* [EXERCISE OBJECTIVE]: Return every line of the listing that includes the string "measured".

──────

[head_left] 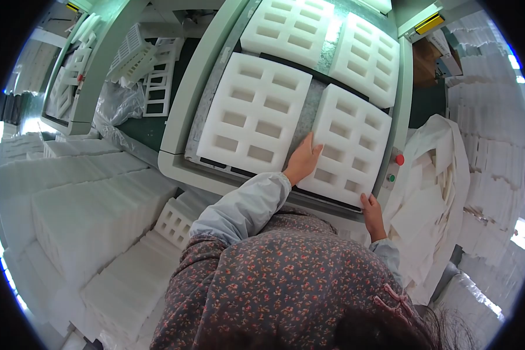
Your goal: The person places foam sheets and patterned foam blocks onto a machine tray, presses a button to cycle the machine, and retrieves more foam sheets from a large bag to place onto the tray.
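Four white foam blocks with rectangular pockets lie on a grey metal machine bed. My left hand (pixel 303 158) holds the left edge of the lower right foam block (pixel 349 137), its thumb and fingers against the side. At that block's lower right corner, my right hand (pixel 372 212) grips the edge, with some fingers hidden. Left of it sits the lower left foam block (pixel 250 121), apart from my left hand. Behind these lie the upper left foam block (pixel 283 36) and the upper right foam block (pixel 362 65).
A green frame (pixel 175 140) surrounds the bed, with a red button (pixel 399 159) and a green button (pixel 391 177) at right. Stacked white foam (pixel 87 216) stands at left. A large bag (pixel 431 192) of white scraps stands at right.
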Available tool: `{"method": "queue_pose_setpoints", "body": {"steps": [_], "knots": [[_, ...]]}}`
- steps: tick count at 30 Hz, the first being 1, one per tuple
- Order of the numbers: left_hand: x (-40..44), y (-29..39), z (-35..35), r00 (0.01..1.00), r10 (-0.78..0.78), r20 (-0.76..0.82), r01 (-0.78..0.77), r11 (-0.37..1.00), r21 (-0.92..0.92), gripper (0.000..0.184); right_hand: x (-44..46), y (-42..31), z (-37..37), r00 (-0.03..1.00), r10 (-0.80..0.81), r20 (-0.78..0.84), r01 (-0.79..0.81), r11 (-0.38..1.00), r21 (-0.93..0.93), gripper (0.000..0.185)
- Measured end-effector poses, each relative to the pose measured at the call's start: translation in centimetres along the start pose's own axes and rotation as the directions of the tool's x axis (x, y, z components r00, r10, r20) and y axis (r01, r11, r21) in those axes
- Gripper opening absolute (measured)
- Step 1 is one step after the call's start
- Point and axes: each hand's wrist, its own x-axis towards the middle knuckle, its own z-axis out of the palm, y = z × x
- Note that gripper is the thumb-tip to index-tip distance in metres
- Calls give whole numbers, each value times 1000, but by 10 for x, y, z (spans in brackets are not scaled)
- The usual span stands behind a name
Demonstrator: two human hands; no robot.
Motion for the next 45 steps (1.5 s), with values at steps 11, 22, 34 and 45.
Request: {"method": "queue_pose_setpoints", "body": {"steps": [11,22,34,45], "knots": [[-3,3,8,1000,-19,-22,19,1000,-8,57,5,-35,-6,999,50,-20,-54,946,-319,37],[-51,-4,-210,810,184,-558,-94,978,187,48,45,-159,183,899,-437,40,423,887,183,36],[-65,-76,-224,894,-2,-448,89,981,173,44,96,-137,244,987,-103,127,76,977,200,29],[-63,-73,-232,907,-38,-419,112,982,151,42,95,-141,252,991,-75,112,53,981,189,36]]}}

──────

* [ANSWER]:
- Measured end-effector poses, each relative to the pose measured at the call's start: translation in centimetres along the start pose's own axes and rotation as the directions of the tool's x axis (x, y, z components r00, r10, r20) and y axis (r01, r11, r21) in those axes
- Gripper opening absolute (measured)

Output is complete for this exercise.